The
International Federation of Journalists (IFJ) is alarmed to learn of the death
of journalist Puniyamoorthy Sathiyamoorthy from injuries reportedly sustained
in an artillery attack by the Sri Lankan Army on February 12.
Sathiyamoorthy,
a Tamil journalist of long-standing, contributed news reports and analyses, as
well as short stories and poems, to various Tamil newspapers and journals. He
lived in Jaffna city in Sri Lanka’s
north.
Sathiyamoorthy
was a sympathiser of the cause of a Tamil Eelam – or an independent Tamil
homeland in Sri Lanka’s
north and east.
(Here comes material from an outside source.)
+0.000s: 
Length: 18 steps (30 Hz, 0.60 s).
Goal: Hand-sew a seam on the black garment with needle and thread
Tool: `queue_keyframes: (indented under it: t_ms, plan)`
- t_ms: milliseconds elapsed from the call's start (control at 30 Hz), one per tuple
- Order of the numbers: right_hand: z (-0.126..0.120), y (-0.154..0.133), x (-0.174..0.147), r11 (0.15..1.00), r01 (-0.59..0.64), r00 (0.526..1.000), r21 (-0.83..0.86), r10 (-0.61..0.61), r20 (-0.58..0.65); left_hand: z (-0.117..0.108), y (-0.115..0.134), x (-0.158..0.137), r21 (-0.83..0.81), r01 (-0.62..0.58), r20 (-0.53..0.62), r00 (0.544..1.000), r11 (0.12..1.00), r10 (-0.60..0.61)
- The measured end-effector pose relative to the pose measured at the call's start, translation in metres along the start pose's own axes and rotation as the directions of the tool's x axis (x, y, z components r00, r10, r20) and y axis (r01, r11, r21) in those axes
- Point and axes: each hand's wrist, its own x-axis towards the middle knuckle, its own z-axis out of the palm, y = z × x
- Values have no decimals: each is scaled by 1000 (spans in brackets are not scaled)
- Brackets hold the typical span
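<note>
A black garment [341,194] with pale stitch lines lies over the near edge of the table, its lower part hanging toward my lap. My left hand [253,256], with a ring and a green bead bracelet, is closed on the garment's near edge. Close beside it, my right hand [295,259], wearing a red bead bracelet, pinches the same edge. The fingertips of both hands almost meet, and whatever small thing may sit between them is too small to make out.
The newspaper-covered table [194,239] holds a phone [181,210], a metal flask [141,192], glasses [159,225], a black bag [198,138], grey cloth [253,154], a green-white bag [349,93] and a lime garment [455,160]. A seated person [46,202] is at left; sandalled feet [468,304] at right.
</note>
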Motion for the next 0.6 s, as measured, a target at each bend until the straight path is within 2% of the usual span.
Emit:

He also was a frequent contributor to media controlled by the
Liberation Tigers of Tamil Eelam (LTTE), the principal armed group waging war
against the Sri Lankan Government since 1983.
However, the
IFJ is informed that Sathiyamoorthy was not an armed combatant with either the
LTTE or any of the other forces that have fought the Sri Lankan Government over
the past quarter century.
The IFJ
again calls on Sri Lanka’s
Government to conform with United Nations Security Council Resolution 1738,
which obliges governments to recognise media personnel working in areas of
armed conflict as civilians and non-combatants. Under the resolution, the targeting of
journalists in situations of armed conflict is a violation of international
humanitarian law.
“The death
of Puniyamoorthy Sathiyamoorthy, whatever his political views, tragically
underscores the extreme dangers for all journalists in Sri Lanka who try to
report from the war zones or to offer a critical view of the conduct of the
war,” IFJ General Secretary Aidan White
said.
“The IFJ
calls on Sri Lanka’s
Government to investigate the circumstances of Sathiyamoorthy’s death, and to
clarify whether he was killed in a government-declared ‘safe zone’, as reported
in some sections of the media.”
Tamil
media have reported that Sathiyamoorthy was killed in an Army attack on a “safe
zone” declared by the Sri Lankan Government at Theavipuram, in Mullaitheevu
district of the Vanni region.
Sathiyamoorthy’s death comes as local and
foreign media organisations in Sri
Lanka have been besieged by a campaign of
intimidation led by senior Government officials seeking to shut down all
independent sources of information about the ground realities of the war.
Since early January, dozens of Sri Lanka’s
journalists and media workers have left the country fearing for their lives as the
Government’s most significant successes in the long-running civil war have
coincided with a sharp deterioration in the media freedom environment.